* [Work required] Across the records below, how many lines include the word "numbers"? State only the number.

[Items listed in a dataset]
Content starts

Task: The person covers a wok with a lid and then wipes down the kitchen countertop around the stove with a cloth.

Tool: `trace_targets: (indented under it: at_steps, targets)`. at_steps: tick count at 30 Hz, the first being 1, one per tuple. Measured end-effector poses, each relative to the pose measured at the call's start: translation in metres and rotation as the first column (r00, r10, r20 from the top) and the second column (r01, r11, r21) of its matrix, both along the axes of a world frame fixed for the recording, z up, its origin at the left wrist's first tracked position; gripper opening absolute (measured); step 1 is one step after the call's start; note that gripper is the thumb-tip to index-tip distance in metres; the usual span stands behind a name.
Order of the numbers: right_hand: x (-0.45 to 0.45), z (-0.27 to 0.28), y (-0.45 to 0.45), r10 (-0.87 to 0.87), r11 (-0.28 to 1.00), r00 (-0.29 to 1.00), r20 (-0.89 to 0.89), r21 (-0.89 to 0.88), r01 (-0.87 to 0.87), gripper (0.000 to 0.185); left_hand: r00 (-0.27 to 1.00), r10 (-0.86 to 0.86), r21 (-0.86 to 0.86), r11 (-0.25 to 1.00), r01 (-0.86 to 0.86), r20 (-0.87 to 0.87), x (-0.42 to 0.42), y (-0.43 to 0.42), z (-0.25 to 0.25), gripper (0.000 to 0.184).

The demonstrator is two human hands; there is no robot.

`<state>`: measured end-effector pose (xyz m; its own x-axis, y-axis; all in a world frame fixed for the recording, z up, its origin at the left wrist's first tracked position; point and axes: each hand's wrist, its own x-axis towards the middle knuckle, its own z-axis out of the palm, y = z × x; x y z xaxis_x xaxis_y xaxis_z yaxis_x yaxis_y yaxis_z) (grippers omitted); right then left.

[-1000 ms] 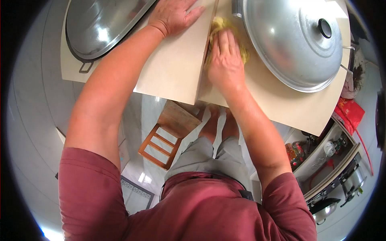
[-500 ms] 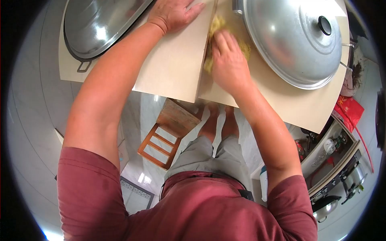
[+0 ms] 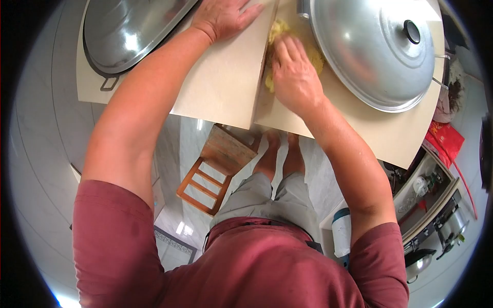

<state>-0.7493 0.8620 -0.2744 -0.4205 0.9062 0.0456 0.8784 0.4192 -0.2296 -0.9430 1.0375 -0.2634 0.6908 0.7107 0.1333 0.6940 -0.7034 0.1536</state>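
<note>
Under my right hand (image 3: 295,74) a yellow cloth (image 3: 278,32) is pressed on the pale tabletop (image 3: 215,92), beside the seam between its two parts. The fingers lie together over the cloth, slightly blurred. Just right of it is a large silver pot lid (image 3: 359,56) with a black knob. My left hand (image 3: 222,18) rests on the left part of the tabletop, thumb apart and nothing seen in it; its fingertips are cut off by the frame's top edge. Left of that hand sits an oval metal lid (image 3: 128,36) on a dark pan with a loop handle.
A wooden chair (image 3: 218,159) stands below the table's front edge, left of my legs. At the right are a red bag (image 3: 446,141), a shelf unit (image 3: 426,190) and hanging pans. A white bottle with a dark cap (image 3: 341,233) is beside my right elbow.
My right hand has shifted slightly right and down with the cloth, and its elbow has swung outward, uncovering the white bottle. My left hand stays about where it was.
</note>
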Motion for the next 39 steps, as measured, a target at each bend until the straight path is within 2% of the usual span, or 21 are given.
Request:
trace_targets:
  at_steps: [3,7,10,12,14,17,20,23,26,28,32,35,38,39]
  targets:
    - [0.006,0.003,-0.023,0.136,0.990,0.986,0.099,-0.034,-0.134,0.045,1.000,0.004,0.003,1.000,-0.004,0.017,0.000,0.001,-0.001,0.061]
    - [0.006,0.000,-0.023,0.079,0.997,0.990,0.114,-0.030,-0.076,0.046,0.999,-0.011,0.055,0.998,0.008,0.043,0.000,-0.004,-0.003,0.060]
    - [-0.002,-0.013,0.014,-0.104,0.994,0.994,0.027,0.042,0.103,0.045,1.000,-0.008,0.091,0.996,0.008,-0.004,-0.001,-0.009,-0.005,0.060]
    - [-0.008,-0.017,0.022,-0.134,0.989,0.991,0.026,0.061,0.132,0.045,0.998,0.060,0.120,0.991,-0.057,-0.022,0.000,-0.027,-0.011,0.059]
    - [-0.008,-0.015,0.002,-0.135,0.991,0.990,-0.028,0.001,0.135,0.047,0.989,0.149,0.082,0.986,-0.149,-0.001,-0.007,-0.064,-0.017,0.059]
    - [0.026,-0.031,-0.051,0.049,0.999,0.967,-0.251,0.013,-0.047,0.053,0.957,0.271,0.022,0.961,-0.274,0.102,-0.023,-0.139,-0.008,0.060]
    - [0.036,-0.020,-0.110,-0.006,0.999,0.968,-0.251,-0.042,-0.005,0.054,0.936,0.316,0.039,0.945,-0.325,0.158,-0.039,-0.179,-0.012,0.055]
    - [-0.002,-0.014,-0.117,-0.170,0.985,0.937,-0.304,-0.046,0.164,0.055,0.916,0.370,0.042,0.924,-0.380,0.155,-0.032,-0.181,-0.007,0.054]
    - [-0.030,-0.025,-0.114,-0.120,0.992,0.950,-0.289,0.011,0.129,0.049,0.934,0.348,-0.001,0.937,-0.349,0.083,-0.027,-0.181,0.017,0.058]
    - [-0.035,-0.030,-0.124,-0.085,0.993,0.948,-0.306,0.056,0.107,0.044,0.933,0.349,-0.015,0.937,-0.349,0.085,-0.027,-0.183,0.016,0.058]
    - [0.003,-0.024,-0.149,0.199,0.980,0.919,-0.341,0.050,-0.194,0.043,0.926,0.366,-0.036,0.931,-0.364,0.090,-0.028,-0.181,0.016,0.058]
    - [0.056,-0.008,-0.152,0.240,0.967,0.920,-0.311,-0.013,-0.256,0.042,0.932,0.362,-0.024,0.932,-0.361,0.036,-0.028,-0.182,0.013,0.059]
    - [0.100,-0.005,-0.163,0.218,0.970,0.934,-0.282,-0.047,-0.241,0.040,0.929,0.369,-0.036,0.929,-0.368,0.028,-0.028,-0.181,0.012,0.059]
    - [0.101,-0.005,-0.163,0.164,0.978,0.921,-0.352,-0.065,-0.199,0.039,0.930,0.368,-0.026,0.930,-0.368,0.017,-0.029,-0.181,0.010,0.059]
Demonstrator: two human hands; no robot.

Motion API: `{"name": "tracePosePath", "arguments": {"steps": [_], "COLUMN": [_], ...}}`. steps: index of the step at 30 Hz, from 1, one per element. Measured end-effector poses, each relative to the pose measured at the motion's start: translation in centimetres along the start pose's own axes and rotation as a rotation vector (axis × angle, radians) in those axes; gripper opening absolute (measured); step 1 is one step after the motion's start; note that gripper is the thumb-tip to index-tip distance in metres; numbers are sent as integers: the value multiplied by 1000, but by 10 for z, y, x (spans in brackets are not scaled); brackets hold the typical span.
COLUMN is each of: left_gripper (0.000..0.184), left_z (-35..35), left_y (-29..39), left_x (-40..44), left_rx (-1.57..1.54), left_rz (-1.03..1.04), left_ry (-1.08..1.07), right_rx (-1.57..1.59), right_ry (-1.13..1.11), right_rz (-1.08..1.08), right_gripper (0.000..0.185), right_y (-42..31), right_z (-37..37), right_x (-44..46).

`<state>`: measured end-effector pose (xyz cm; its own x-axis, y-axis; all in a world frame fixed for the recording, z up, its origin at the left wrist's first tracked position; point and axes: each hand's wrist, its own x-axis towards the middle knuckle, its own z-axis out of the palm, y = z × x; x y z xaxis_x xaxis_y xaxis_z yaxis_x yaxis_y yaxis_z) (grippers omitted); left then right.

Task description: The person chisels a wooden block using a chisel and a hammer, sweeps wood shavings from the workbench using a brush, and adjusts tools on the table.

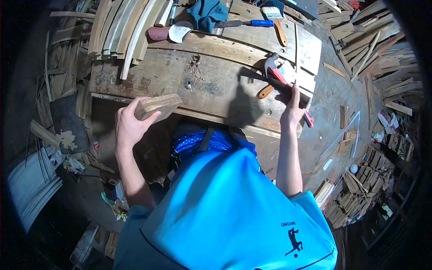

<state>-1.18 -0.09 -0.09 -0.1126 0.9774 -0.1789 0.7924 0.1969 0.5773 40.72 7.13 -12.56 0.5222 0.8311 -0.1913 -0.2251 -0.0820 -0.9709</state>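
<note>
Left hand (pixel 130 120) is closed on a wooden block (pixel 163 107), thumb on the near side, fingers mostly out of sight round the far side. Block's chunky, straight-edged, plain brown; narrow upper face is lighter with grain lines running lengthwise, the broader side facing right is darker. No paint or markings visible on it. Held tilted, at the near edge of the desk (pixel 153 67), left of centre; can't tell if it touches the edge. Right hand (pixel 292 111) is over the desk's right end, fingers part curled beside a dark narrow strip (pixel 257 75); can't tell if it's gripping that. Red-handled hammer (pixel 275 72) lies right there, handle end showing past the hand. Curved wood strips (pixel 128 33) are stacked far left, blue-handled tool (pixel 261 23) at the back.
</note>
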Motion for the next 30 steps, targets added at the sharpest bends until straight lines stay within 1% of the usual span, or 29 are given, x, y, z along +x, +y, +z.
{"name": "tracePosePath", "arguments": {"steps": [3,6,10,11,12,14,15,16,17,18,20,22,23,24,26,30], "left_gripper": [39,38,39,39,39,40,40,40,41,41,39,38,38,38,37,38], "left_z": [1,0,-1,-1,-1,-3,-5,-5,-4,-3,-3,-1,0,1,3,8], "left_y": [-2,-7,-2,-1,0,9,13,13,12,13,18,19,18,16,12,6], "left_x": [-1,-4,-7,-8,-10,-13,-17,-21,-22,-23,-24,-26,-27,-26,-23,-16], "left_rx": [-6,-14,-31,-24,-14,13,29,28,23,14,15,6,0,-8,-9,8], "left_rz": [-9,-9,-23,-23,-24,-50,-63,-53,-33,-13,5,-3,-12,-18,-3,6], "left_ry": [-5,-6,-11,-12,-14,-21,-35,-26,-13,-5,8,18,15,11,9,-4], "right_rx": [-26,-116,-18,-54,-72,-52,-1,52,-23,-109,-253,49,14,-23,-12,-30], "right_ry": [-2,-29,-26,-3,-31,27,-60,-147,-96,-167,-157,-244,-231,-222,-285,-141], "right_rz": [30,-31,34,-11,-15,-88,-35,11,11,-11,-64,35,80,22,127,84], "right_gripper": [29,28,28,27,27,28,26,29,28,28,30,33,33,34,34,33], "right_y": [3,12,22,37,47,74,57,36,43,36,27,-18,-18,-23,-36,-21], "right_z": [1,11,13,16,24,57,73,85,90,90,76,67,48,36,10,-20], "right_x": [3,7,14,15,15,13,7,7,18,25,29,11,14,11,0,-2]}}
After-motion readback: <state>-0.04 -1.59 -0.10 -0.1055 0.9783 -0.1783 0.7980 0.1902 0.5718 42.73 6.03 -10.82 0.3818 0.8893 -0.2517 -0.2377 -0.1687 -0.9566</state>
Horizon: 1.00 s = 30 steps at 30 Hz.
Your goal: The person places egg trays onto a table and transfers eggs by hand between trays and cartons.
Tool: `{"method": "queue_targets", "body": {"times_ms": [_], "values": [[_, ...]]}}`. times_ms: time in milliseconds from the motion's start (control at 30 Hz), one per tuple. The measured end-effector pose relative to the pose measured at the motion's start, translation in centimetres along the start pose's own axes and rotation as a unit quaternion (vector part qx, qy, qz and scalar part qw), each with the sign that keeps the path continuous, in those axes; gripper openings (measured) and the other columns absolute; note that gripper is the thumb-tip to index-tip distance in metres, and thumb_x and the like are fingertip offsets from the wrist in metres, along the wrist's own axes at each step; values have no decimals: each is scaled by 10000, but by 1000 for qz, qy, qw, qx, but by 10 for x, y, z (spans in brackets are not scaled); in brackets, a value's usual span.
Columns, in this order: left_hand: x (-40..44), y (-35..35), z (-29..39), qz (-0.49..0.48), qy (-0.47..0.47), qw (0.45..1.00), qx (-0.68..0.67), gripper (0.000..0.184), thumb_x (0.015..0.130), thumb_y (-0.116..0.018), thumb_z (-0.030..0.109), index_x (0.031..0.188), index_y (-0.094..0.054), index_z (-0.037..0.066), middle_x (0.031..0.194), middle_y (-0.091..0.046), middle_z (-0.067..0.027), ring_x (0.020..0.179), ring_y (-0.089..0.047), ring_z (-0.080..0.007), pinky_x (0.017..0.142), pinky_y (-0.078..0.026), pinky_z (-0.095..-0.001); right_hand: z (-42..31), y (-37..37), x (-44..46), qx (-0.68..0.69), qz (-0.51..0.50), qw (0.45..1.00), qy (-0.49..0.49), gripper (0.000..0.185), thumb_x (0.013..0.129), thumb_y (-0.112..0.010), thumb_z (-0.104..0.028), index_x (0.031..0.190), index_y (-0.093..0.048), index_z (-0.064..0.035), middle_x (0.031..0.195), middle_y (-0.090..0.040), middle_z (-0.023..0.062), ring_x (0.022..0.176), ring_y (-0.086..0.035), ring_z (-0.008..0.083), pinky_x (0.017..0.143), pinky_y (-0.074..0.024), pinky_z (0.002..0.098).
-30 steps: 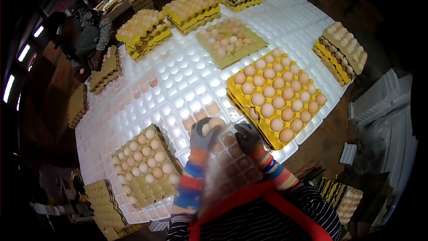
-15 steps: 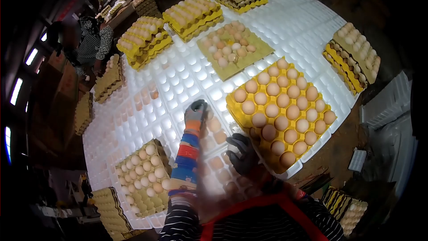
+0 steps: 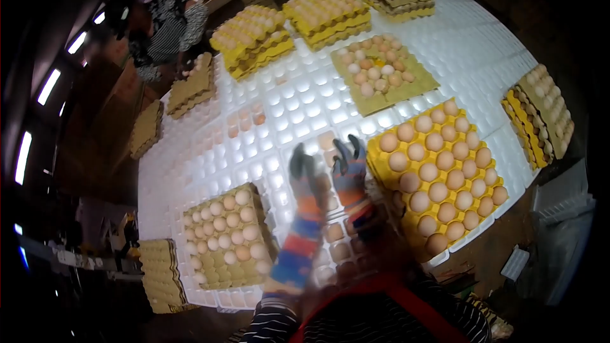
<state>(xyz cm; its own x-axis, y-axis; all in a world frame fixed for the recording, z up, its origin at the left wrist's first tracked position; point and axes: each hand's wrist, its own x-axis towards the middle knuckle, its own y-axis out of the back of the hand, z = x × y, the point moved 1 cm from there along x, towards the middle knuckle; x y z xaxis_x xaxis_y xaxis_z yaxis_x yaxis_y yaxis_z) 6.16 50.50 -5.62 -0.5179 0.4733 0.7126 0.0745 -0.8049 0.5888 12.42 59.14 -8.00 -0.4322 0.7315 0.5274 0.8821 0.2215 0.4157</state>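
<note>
My left hand point(image 3: 305, 171), in a grey glove with dark fingertips, is over the lit white moulded tray surface point(image 3: 292, 98); motion blurs its fingers, so what they hold is unclear. Close to its right, my right hand point(image 3: 351, 164) wears a similar glove. Its fingers are bent but apart, and no egg shows between them. Brown eggs point(image 3: 334, 233) sit in the white hollows between and below my wrists. A yellow egg tray point(image 3: 373, 160) filled with brown eggs lies just right of my right hand.
A partly filled grey egg tray point(image 3: 222, 274) lies at the lower left. Farther back, another tray point(image 3: 416, 91) holds eggs, with a broken yolk among them. Stacked egg trays point(image 3: 260, 51) line the far edge, and another stack point(image 3: 537, 121) stands right. A person point(image 3: 168, 28) is at the far left.
My right hand has moved forward, up beside my left hand; the white egg it held is no longer visible in it. The view has shifted, so the table appears farther right.
</note>
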Motion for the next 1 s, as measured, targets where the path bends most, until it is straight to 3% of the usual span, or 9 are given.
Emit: {"method": "queue_targets", "body": {"times_ms": [67,200,400,533,700,800,867,967,1000], "values": [[-31,46,30,-99,282,872,-386,418,813,-627,147,1191,-534,-7,1140,-567,-192,1083,-528,-326,929,-419,-393,13,-19,24,9,22,1000,-5,416,797,-509,-74,1208,-553,-119,1266,-433,220,1150,-434,389,961,-387,430],[-41,171,38,-191,-50,974,-107,378,716,-666,74,1091,-619,72,1080,-583,-164,997,-556,-347,855,-460,-416,58,-52,46,-330,-218,917,-42,481,789,-521,-121,1269,-502,-130,1277,-471,186,1194,-414,379,1016,-318,469],[-97,272,-66,-102,114,985,78,338,683,-681,127,1017,-641,92,1057,-594,-144,946,-559,-348,789,-472,-444,-88,-35,-28,224,-312,923,-37,356,781,-633,-280,1087,-626,-97,999,-606,135,952,-567,298,818,-471,370],[-93,265,-72,-296,77,934,185,609,660,-713,248,1239,-541,176,1213,-510,-148,1125,-460,-341,985,-328,-455,-165,-60,-80,-70,-531,797,279,350,765,-616,-324,1064,-591,-143,1013,-585,118,952,-585,284,804,-482,367],[-112,249,-100,-241,9,963,123,443,622,-759,241,1011,-590,114,1132,-550,-138,1087,-494,-321,974,-348,-454,-156,-77,-77,-30,-478,825,300,353,761,-649,-296,1057,-599,-110,892,-646,96,815,-634,242,713,-506,352],[-115,257,-108,-170,115,979,-2,424,612,-776,223,966,-595,76,1033,-589,-137,986,-551,-321,921,-402,-435,-138,-62,-74,233,-508,822,-110,389,731,-735,-239,1058,-612,-68,866,-644,66,741,-614,158,624,-502,282],[-121,261,-109,-63,121,990,-34,523,670,-770,217,1106,-560,21,1017,-602,-108,950,-587,-299,851,-471,-377,-141,-53,-83,333,-483,783,-208,370,741,-741,-188,1060,-617,-49,817,-628,48,650,-560,121,549,-456,244],[-114,270,-105,69,406,794,-447,471,742,-679,63,1170,-493,2,1178,-542,-164,994,-584,-239,837,-496,-277,-144,-46,-103,407,-423,747,-311,317,781,-706,-79,1081,-613,-36,730,-604,27,512,-472,81,436,-367,206],[-116,269,-112,18,327,874,-359,432,805,-593,107,1201,-462,-7,1149,-541,-153,992,-583,-241,836,-499,-304,-143,-46,-106,428,-407,733,-337,316,788,-699,-85,1087,-607,-35,739,-603,24,524,-479,81,440,-371,207]]}}
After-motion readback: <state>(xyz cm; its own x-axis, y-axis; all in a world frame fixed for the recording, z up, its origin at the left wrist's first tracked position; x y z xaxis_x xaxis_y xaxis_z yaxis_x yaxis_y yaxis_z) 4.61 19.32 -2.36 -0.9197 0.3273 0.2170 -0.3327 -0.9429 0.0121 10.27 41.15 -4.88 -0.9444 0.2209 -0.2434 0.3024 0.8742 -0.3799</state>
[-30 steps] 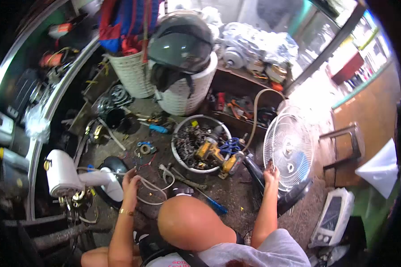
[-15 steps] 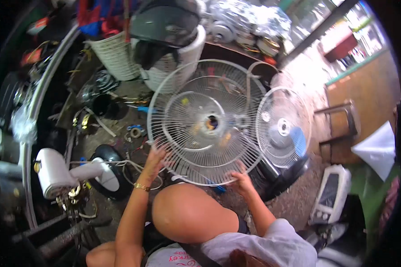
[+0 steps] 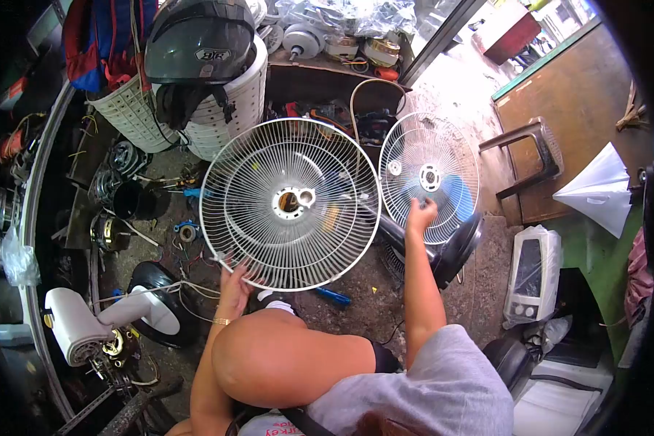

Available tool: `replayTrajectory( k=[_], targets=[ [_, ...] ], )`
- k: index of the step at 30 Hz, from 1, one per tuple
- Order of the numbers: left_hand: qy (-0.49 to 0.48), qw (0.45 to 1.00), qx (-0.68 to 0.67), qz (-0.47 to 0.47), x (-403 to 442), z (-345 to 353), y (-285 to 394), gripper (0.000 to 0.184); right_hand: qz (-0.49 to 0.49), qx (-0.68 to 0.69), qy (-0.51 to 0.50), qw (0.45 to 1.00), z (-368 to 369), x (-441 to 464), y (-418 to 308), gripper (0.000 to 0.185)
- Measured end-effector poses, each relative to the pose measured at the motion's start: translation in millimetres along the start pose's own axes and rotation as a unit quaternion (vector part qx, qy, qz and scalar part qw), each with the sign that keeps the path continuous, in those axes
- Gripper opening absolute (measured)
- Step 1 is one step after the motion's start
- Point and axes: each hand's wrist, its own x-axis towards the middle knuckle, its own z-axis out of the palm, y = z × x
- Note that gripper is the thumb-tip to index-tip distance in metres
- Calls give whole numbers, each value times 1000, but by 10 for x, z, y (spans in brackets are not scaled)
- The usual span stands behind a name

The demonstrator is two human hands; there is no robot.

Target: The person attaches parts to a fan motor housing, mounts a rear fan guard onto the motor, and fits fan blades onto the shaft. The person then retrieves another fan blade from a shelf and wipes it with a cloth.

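The round white wire fan grille is before us, our left hand gripping its lower-left rim; our outstretched right hand half-curls, hold unclear, by a blue-bladed fan's white grille, edges nearly meeting.

Counting from my remote feed: 2 fan grilles, 2 hands, 2 baskets, 1 helmet, 1 white fan housing, 1 stool, 1 bracelet. Small floor parts: too jumbled for me to count.
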Motion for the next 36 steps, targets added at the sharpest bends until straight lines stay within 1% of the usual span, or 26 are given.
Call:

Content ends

* [Expected output] 4